Le directeur général de l’AFSSAPS s’explique

Publié le 09/05/2011
Après le scandale du Médiator, les médicaments à base de pioglitazone (Actos et Competact), une molécule soupçonnée de favoriser les cancers de la vessie, sont à leur tour sur la sellette. Le 7 avril dernier, la commission nationale de pharmacovigilance a plaidé pour leur suspension, alors que la commission d’AMM de l’AFSSAPS a préféré surseoir à cette décision. Le 19 avril, l’Agence a adressé aux médecins et aux pharmaciens un courrier de mise en garde sur l’utilisation de la pioglitazone. Dans un entretien avec « le Quotidien », le Pr Dominique Maraninchi, le nouveau directeur général de l’Agence française de sécurité sanitaire des produits de santé (AFSSAPS), explique les raisons de cette décision et dévoile sa nouvelle stratégie de communication, davantage orientée vers les professionnels de santé.

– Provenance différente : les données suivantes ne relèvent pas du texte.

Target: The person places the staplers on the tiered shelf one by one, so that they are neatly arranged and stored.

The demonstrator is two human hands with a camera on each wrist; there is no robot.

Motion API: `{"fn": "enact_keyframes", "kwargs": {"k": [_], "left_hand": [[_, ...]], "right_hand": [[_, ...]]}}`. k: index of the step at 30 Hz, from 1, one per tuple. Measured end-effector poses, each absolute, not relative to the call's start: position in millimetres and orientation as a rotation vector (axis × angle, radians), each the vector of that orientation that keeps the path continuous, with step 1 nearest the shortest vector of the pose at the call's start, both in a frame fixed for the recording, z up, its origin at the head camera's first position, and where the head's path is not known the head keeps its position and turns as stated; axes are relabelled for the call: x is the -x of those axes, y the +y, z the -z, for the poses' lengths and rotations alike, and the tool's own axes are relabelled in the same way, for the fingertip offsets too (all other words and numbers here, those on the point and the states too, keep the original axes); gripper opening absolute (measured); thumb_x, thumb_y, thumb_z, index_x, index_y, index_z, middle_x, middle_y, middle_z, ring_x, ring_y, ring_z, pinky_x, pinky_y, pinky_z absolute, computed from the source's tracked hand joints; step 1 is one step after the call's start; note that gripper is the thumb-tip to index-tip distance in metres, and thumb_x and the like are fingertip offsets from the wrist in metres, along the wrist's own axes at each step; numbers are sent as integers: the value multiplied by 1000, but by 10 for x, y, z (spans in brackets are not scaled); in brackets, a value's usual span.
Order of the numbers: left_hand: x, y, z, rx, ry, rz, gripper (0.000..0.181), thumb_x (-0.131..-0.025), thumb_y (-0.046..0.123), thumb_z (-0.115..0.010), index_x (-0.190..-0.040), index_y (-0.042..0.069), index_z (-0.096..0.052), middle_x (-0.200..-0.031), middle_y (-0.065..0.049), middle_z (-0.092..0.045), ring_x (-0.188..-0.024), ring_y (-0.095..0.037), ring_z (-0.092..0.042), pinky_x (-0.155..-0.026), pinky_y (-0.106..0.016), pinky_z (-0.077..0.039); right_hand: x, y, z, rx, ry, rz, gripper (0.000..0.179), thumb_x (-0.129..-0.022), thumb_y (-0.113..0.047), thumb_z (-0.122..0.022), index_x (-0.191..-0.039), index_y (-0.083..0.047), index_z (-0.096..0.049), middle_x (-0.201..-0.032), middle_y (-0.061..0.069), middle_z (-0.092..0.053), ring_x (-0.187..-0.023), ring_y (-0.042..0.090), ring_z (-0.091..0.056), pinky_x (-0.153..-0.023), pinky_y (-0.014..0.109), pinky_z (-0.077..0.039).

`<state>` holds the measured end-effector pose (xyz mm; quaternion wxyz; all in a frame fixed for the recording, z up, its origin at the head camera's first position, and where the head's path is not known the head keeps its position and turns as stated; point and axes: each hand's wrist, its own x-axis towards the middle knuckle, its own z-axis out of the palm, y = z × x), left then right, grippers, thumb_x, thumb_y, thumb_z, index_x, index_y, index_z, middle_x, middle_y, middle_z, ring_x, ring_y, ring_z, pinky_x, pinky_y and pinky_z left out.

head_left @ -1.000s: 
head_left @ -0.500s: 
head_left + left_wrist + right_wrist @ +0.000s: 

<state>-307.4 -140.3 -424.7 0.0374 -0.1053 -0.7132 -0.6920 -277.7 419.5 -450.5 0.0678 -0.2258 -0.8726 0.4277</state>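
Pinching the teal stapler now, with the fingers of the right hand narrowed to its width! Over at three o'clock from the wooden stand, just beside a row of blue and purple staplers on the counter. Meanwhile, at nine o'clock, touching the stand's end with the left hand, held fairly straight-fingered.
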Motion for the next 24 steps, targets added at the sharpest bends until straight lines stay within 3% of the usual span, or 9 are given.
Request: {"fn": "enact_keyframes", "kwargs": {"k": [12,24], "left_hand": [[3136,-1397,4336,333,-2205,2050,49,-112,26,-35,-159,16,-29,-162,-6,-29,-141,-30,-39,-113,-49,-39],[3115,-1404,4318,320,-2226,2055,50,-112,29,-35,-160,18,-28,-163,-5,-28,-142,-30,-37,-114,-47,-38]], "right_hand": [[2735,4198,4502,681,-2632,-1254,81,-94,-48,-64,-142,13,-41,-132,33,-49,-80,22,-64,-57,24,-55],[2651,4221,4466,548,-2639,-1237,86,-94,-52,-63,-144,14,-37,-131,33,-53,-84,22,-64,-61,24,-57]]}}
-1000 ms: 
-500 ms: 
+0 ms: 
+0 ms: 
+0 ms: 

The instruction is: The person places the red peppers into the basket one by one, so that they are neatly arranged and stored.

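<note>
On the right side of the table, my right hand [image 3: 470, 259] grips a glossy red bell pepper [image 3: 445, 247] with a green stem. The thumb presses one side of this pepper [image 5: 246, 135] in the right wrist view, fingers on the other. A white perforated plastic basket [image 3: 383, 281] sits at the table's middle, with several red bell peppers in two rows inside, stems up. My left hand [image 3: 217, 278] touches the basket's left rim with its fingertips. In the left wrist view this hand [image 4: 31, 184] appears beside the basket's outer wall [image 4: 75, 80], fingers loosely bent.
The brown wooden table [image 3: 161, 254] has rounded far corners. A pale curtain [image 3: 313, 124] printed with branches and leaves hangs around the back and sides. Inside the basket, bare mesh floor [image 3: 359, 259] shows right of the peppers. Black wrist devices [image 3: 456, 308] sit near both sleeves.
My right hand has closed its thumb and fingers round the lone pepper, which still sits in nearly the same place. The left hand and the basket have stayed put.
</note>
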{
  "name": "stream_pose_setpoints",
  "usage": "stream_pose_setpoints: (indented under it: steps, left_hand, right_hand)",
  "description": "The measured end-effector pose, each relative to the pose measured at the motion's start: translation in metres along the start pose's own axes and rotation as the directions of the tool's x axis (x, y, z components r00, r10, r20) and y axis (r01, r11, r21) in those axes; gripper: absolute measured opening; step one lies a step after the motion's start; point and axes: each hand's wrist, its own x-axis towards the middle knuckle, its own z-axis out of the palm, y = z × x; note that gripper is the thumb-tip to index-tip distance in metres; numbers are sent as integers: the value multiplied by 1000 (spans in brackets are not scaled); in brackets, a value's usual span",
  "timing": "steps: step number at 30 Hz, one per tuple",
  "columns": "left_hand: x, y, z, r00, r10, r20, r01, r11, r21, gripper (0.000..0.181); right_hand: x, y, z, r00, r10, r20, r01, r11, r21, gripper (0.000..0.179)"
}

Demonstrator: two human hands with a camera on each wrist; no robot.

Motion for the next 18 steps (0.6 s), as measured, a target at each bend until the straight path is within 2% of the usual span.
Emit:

LE QUOTIDIEN DU PHARMACIEN.- La pioglitazone fait l’objet d’une nouvelle polémique, que certains qualifient déjà de nouveau scandale sanitaire, voire d’un « remake » du Mediator, qu’en pensez-vous ?

DOMINIQUE MARANINCHI.- Nous avons tous été traumatisés par l’affaire du Mediator. Cependant, la différence entre sa gestion et celle de la pioglitazone, c’est le délai de réaction, de quatre mois au lieu de quatre ans. Cette fois nous avons réagi rapidement.